» **EXERCISE**: Your answer must be the full listing below, restated word for word, with no pictures in it.

(RECORDED DATA)

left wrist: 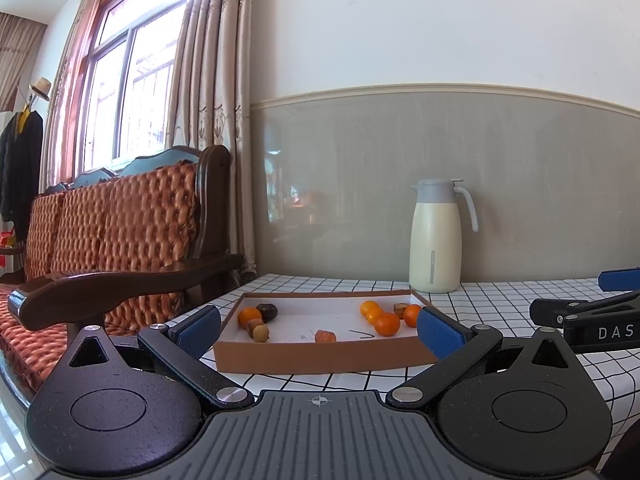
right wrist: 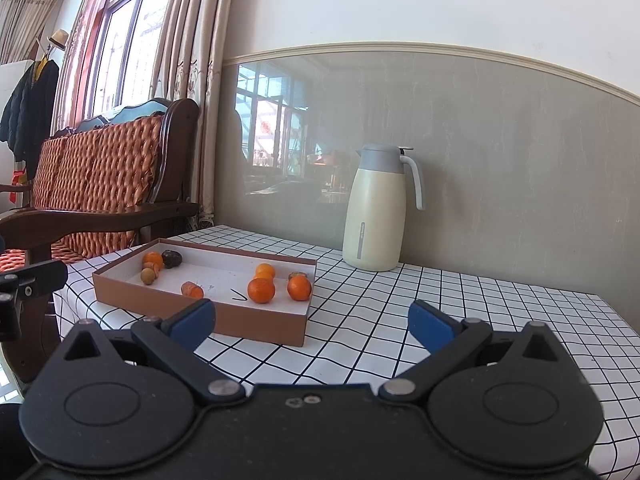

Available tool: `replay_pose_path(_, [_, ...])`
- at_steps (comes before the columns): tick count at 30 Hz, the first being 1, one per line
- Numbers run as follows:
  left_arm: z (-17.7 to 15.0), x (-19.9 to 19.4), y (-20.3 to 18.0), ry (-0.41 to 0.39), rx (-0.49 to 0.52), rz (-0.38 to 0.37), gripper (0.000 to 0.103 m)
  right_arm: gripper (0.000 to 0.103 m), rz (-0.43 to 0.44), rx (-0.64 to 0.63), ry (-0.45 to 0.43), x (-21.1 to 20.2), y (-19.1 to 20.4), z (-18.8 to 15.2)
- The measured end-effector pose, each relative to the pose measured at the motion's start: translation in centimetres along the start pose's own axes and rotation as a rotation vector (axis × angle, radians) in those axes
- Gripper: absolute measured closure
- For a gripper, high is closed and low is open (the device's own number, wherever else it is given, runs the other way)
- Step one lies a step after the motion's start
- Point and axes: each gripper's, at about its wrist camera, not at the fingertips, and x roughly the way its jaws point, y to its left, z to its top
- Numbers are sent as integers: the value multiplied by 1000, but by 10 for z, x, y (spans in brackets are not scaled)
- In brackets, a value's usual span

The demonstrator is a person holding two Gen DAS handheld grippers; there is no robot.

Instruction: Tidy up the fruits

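Note:
A shallow brown box [left wrist: 320, 354] [right wrist: 208, 314] with a white floor sits on the checked table. At its right lie several oranges [left wrist: 387, 324] [right wrist: 261, 290] and a small brown fruit [left wrist: 400, 310]. At its left are an orange [left wrist: 249, 317] [right wrist: 152, 259], a dark round fruit [left wrist: 267, 312] [right wrist: 171, 258] and a pale round fruit [left wrist: 260, 333] [right wrist: 147, 276]. A reddish-orange piece [left wrist: 325, 336] [right wrist: 192, 290] lies mid-front. My left gripper [left wrist: 320, 330] hangs open before the box's near wall, holding nothing. My right gripper [right wrist: 312, 326] is open and holds nothing, off the box's right corner.
A cream jug with a grey lid and handle [left wrist: 436, 236] [right wrist: 376, 208] stands against the wall behind the box. A wooden sofa with orange cushions [left wrist: 112, 232] [right wrist: 92, 180] flanks the table's left edge. The right gripper's body [left wrist: 588, 316] shows at the right.

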Motion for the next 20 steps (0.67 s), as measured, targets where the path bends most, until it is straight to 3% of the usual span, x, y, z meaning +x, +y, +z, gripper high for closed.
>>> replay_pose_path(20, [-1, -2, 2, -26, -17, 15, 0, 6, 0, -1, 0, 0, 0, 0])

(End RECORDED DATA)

» **WRITTEN RESPONSE**:
left wrist: 
right wrist: 

Available tool: `replay_pose_path(_, [_, ...])`
- at_steps (comes before the columns): tick count at 30 Hz, the first being 1, one per line
- Numbers run as follows:
  left_arm: z (-17.7 to 15.0), x (-19.9 to 19.4), y (-20.3 to 18.0), ry (-0.41 to 0.39), rx (-0.49 to 0.52), rz (-0.38 to 0.37), gripper (0.000 to 0.103 m)
  right_arm: gripper (0.000 to 0.103 m), rz (-0.43 to 0.44), rx (-0.64 to 0.63), ry (-0.45 to 0.43), x (-21.1 to 20.2), y (-19.1 to 20.4), z (-18.8 to 15.2)
- The measured end-effector pose, each relative to the pose measured at the motion's start: translation in centimetres along the start pose's own axes and rotation as a rotation vector (axis × angle, radians) in those axes
- Gripper: absolute measured closure
- For a gripper, high is closed and low is open (the device's own number, wherever else it is given, runs the other way)
- Step one lies a step after the motion's start
- Point and axes: each gripper's, at about its wrist camera, not at the fingertips, and x roughly the way its jaws point, y to its left, z to its top
- Numbers are sent as integers: the value multiplied by 1000, but by 10 for z, x, y (spans in brackets are not scaled)
- In brackets, a value's usual span

The demonstrator is a person holding two Gen DAS handheld grippers; there is no robot.

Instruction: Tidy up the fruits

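Note:
A shallow brown box [left wrist: 320, 354] [right wrist: 208, 314] with a white floor sits on the checked table. At its right lie several oranges [left wrist: 387, 324] [right wrist: 261, 290] and a small brown fruit [left wrist: 400, 310]. At its left are an orange [left wrist: 249, 317] [right wrist: 152, 259], a dark round fruit [left wrist: 267, 312] [right wrist: 171, 258] and a pale round fruit [left wrist: 260, 333] [right wrist: 147, 276]. A reddish-orange piece [left wrist: 325, 336] [right wrist: 192, 290] lies mid-front. My left gripper [left wrist: 320, 330] hangs open before the box's near wall, holding nothing. My right gripper [right wrist: 312, 326] is open and holds nothing, off the box's right corner.
A cream jug with a grey lid and handle [left wrist: 436, 236] [right wrist: 376, 208] stands against the wall behind the box. A wooden sofa with orange cushions [left wrist: 112, 232] [right wrist: 92, 180] flanks the table's left edge. The right gripper's body [left wrist: 588, 316] shows at the right.
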
Motion for the next 20 steps (0.67 s), as measured, targets where the path bends most, until it is straight to 3% of the usual span, x, y, z meaning +x, +y, +z, gripper high for closed.
>>> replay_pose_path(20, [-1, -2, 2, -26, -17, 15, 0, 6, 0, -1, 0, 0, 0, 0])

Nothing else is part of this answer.